My husband initially scoffed at the idea of baked eggs on pastry, calling it breakfast lasagna. After one bite, he took three more in quick succession and asked if we could have this every Sunday morning. Sometimes the best combinations sound ridiculous until you taste them.
The Hollandaise Secret
I've found that clarifying the butter first makes a more stable sauce, but honestly, most days I just melt it and nobody complains. The real trick is keeping the water at a bare simmer—boiling water will scramble your yolks before they can emulsify the butter.
Make-Ahead Strategy
You can bake the pastry squares and prepare the spinach a day ahead. Store them separately at room temperature and in the refrigerator, respectively. Assembly happens quickly the next morning, leaving you free to focus on the hollandaise and coffee.
Serving Suggestions
A simple arugula salad dressed with lemon vinaigrette cuts through the richness beautifully. I also like to serve extra hollandaise on the side—people always ask for more, and you'll look like the most prepared host in town.

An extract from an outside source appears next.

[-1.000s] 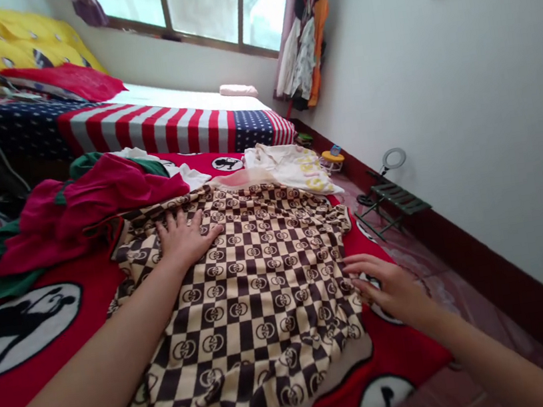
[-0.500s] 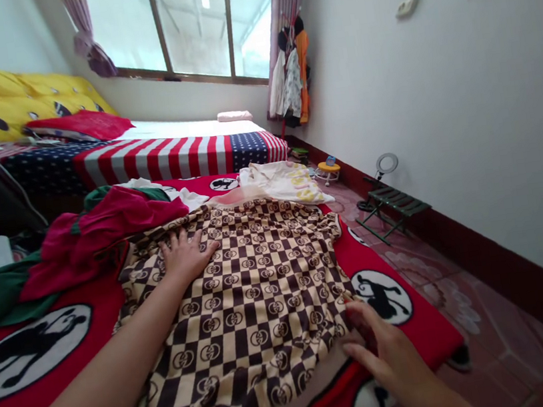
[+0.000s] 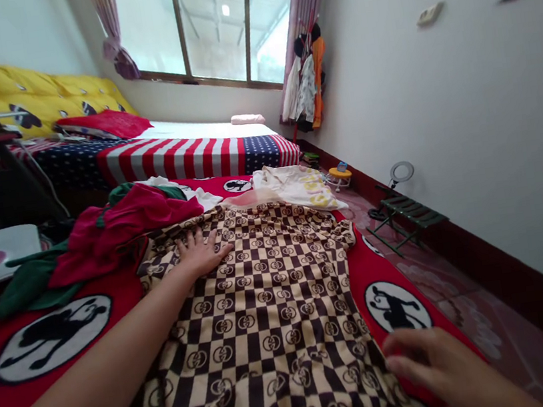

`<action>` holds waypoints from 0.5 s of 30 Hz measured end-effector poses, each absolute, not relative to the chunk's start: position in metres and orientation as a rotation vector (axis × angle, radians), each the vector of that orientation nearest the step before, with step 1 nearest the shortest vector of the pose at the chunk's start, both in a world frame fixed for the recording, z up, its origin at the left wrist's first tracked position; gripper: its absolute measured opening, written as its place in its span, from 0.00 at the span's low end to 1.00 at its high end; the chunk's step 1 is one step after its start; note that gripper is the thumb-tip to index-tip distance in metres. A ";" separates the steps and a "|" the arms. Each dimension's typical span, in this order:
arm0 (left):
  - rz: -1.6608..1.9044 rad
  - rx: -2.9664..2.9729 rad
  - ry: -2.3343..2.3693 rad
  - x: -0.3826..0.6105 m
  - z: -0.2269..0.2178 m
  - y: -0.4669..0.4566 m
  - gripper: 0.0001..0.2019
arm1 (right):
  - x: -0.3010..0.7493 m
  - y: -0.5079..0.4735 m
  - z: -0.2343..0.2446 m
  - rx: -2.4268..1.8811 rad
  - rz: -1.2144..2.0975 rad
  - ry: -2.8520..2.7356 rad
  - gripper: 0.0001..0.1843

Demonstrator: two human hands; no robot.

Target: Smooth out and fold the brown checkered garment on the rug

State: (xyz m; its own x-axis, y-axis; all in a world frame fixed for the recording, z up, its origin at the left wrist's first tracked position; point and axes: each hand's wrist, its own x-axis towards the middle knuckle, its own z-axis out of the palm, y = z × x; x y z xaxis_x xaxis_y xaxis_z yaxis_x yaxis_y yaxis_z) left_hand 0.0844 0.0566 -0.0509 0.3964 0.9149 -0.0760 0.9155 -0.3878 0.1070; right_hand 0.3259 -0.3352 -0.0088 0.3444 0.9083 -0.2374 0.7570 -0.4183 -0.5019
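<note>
A brown-and-cream checked garment [image 3: 271, 311] lies spread flat on a red blanket [image 3: 56, 328] with black-and-white round figures. My left hand [image 3: 201, 252] rests palm down on the garment's far left part, fingers stretched out. My right hand [image 3: 438, 362] is at the garment's near right edge, low in view, fingers loosely extended and partly blurred, touching or just above the cloth. It holds nothing that I can see.
A heap of crimson and green clothes [image 3: 118, 228] lies left of the garment, a cream printed garment [image 3: 299, 186] beyond it. A flag-patterned bed [image 3: 184, 155] stands behind. On the floor to the right are a small green folding rack [image 3: 407, 215] and a ring light [image 3: 401, 173].
My right hand has slid toward me along the garment's right edge, from mid-edge to the near corner. My left hand has stayed flat in place. The view shifted slightly.
</note>
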 end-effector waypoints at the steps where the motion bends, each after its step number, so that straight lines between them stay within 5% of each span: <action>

- Warm plates make a surprising difference in keeping the dish at its best
- A sparkling wine or dry Champagne pairs perfectly with all that buttery richness
- Have lemon wedges on hand—some guests love an extra hit of acid
There's something deeply satisfying about cutting through crisp pastry and watching that golden yolk spill out over everything. Brunch doesn't get much better than this.
Recipe Questions
- → Can I prepare the components ahead of time?
-
Yes! Bake the puff pastry squares and prepare the spinach mixture up to a day in advance. Store them separately in airtight containers. Assemble and bake with eggs just before serving for best results.
- → What if I can't find puff pastry?
-
You can substitute with phyllo dough layered with butter between sheets for similar crispness, though the texture will be lighter and more delicate. Alternatively, use toasted brioche slices as a base.

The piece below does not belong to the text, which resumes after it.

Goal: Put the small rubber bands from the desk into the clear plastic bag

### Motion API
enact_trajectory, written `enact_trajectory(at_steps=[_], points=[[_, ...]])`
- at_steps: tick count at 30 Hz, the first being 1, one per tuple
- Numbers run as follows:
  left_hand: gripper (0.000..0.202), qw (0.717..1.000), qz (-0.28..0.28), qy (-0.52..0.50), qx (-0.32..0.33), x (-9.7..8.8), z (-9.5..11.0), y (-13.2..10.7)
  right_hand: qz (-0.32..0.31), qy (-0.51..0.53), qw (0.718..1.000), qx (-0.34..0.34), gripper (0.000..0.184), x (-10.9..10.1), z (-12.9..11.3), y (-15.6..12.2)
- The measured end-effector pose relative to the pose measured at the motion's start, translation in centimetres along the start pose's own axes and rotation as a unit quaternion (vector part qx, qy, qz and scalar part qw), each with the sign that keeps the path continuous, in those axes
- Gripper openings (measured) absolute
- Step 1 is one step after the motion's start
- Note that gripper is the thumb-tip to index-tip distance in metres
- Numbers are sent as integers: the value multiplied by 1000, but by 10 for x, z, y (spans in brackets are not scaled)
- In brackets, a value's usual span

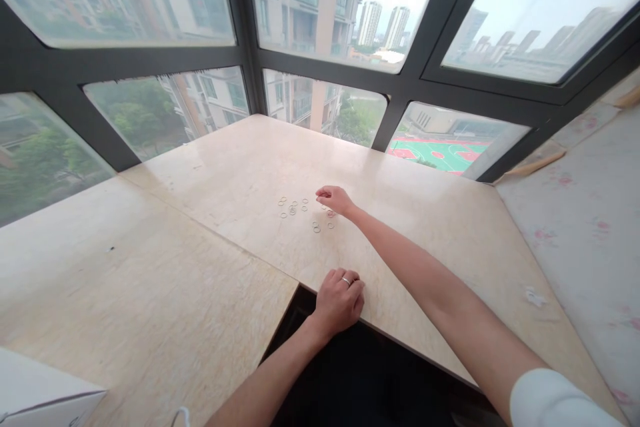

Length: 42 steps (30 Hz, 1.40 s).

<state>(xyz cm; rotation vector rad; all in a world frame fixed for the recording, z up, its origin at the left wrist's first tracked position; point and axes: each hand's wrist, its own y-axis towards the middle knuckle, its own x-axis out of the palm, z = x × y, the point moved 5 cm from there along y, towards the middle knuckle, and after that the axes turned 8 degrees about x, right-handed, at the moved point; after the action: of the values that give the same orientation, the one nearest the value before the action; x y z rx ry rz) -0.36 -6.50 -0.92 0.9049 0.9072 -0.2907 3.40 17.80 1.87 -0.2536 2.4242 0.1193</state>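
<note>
At the near left a white box [45, 390] sits on the counter [225, 167], with a small dark speck [111, 249] farther back, both apart from the work. Toward the middle lie thin rings [293, 211], a left-hand group with some overlapping and others lying singly. Nearer and slightly right, the left hand [339, 300] rests at the counter's near edge, fingers curled, a band [346, 280] on one finger; its palm is hidden, so I cannot tell if it holds anything. Farther off, the right hand [336, 199] reaches over the right-hand rings, fingers drawn narrow; whether one is pinched there is unclear. The handling looks underway, not finished: rings lie loose on both sides, with no single ordered arrangement visible.
</note>
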Motion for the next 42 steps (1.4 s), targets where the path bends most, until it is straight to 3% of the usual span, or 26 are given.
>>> enact_trajectory(at_steps=[5, 13, 22, 28, 34, 38, 42], points=[[9, 1000, 0, 3, -2, 0, 0, 1, 6, -79, 997, 7, 18, 21, -10, 23], [5, 1000, -13, 7, -11, 2, 0, 1, -13, -166, 986, -29, 21, 42, -15, 31], [7, 1000, -21, -6, -19, 4, 0, 1, -66, -203, 975, -58, 20, 49, -15, 42], [10, 1000, -20, -6, -16, 3, 1, 2, -41, -108, 993, -34, 22, 36, 2, 27], [6, 1000, -20, 11, -13, 1, 1, 3, 9, 66, 998, -8, 26, 12, 13, -14], [7, 1000, -22, 7, -10, 0, 2, 3, 25, 172, 985, -5, 35, -12, 13, -57], [12, 999, -27, 8, -27, 0, 2, 4, 45, 334, 941, 39, 39, -40, 20, -106]])
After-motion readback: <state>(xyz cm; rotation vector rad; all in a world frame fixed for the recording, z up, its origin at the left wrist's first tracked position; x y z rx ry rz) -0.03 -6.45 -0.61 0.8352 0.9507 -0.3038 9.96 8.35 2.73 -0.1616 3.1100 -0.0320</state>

- → How do I know when the eggs are done?
-
The whites should be fully set and opaque, while yolks remain slightly jiggly for runny centers. For firmer yolks, bake an additional 2-3 minutes. Remember that residual heat continues cooking briefly after removing from the oven.

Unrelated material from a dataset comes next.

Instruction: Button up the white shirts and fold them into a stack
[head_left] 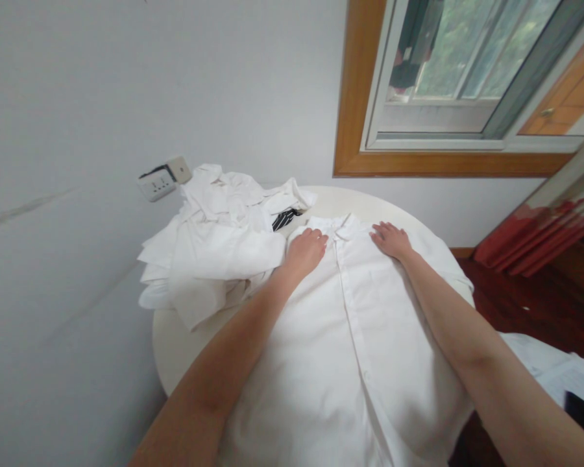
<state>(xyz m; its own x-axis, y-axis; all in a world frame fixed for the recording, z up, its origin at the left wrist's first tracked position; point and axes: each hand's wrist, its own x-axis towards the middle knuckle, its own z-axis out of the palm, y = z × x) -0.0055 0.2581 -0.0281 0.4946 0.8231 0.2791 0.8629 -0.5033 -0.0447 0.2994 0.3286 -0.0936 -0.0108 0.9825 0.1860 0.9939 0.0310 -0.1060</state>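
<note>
A white button-up shirt [316, 350] lies front side up over the round table [175, 350], its collar [346, 228] pointing towards the wall. The button strip runs down the middle, and the lower part hangs towards me. My left hand [307, 249] rests on the shirt's shoulder left of the collar, fingers slightly bent and lying on the cloth. On the other shoulder my right hand [392, 240] lies flat with its fingers apart. Neither hand shows any cloth gripped.
A heap of white garments [224, 240] is piled at the table's left, against the wall, beside a black-and-white striped cloth [286, 219]. A wall socket [158, 183] is behind it. At the right are a window [448, 71], a red and cream curtain [530, 227] and white cloth [555, 363].
</note>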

- → Is hollandaise sauce difficult to make?
-
Homemade hollandaise is simpler than it seems—the key is maintaining gentle heat and whisking continuously while drizzling butter into the yolks. If it seems too thick, add a teaspoon of warm water to reach the desired consistency.
- → Can I make this vegetarian?
-
Absolutely! Simply omit the smoked ham and add sautéed mushrooms, roasted tomatoes, or caramelized onions instead. You can also increase the Gruyère cheese or add a layer of wilted Swiss chard for extra depth.
- → What wine pairs well with this dish?
-
A crisp sparkling wine like Champagne or Prosecco cuts through the richness beautifully. For still wine options, try a dry Chablis, Sauvignon Blanc, or a light-bodied Chardonnay with good acidity.